Perfetto is the recommended viewer for PyTorch profiler traces — the same .json files that TensorBoard’s Trace tab shows, but with a faster, more flexible UI.

Open your trace at ui.perfetto.dev → drag & drop the .pt.trace.json file.


Capturing a Trace

import torch
from torch.profiler import profile, ProfilerActivity, tensorboard_trace_handler

with profile(
    activities=[ProfilerActivity.CPU, ProfilerActivity.CUDA],
    schedule=torch.profiler.schedule(wait=1, warmup=1, active=3),
    on_trace_ready=tensorboard_trace_handler("./trace_dir"),
    record_shapes=True,
    with_stack=True,
) as prof:
    for step, batch in enumerate(loader):
        train_step(batch)
        prof.step()

Each rank writes its own trace file.
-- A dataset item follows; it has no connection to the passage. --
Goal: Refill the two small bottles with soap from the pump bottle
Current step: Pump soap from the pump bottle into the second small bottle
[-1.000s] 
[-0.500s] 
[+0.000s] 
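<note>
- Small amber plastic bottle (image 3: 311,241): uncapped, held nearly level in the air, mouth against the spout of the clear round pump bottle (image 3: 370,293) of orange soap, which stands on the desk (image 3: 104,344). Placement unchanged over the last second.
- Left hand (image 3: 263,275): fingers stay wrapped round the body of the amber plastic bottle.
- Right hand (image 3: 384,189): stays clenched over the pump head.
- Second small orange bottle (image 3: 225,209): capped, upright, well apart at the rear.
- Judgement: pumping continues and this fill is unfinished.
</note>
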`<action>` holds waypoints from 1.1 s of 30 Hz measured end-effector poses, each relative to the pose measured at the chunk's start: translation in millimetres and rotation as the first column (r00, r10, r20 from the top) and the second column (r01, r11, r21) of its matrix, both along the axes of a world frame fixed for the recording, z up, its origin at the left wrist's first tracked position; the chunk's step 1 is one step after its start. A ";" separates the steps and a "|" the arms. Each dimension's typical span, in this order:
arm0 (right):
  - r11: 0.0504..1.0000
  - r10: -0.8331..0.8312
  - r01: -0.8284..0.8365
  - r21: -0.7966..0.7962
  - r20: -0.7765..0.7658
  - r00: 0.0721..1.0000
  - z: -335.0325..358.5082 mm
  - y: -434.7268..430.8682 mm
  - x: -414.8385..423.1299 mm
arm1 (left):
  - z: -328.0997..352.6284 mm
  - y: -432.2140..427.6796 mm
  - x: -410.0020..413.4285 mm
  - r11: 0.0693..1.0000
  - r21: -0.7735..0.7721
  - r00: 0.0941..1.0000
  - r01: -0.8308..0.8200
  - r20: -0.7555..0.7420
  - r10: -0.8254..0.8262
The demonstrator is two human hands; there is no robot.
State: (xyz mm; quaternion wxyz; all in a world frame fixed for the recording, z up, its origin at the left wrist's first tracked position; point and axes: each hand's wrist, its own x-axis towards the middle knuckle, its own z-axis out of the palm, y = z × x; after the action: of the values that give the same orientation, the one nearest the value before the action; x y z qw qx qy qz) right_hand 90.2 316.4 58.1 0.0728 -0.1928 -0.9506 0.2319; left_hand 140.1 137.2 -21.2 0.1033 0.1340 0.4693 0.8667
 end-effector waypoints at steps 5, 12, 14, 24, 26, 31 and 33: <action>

For distributed runs, you’ll have one file per rank.


UI Layout

Timeline (top)
├── Process: rank 0
│   ├── Thread: CPU ops
│   │   └── [forward] [backward] [optimizer]
│   ├── Thread: CUDA stream 0
│   │   └── [kernel] [kernel] [kernel] ...
│   ├── Thread: NCCL stream
│   │   └── [AllReduce] [AllReduce] ...
│   └── Thread: DataLoader workers
└── Process: rank 1
    └── ...

Zoom: scroll wheel. Pan: click-drag. Click a slice: details in the bottom panel.


What to Look for

GPU Idle Gaps

CUDA stream:  [kernel▓▓▓][  gap  ][kernel▓▓▓]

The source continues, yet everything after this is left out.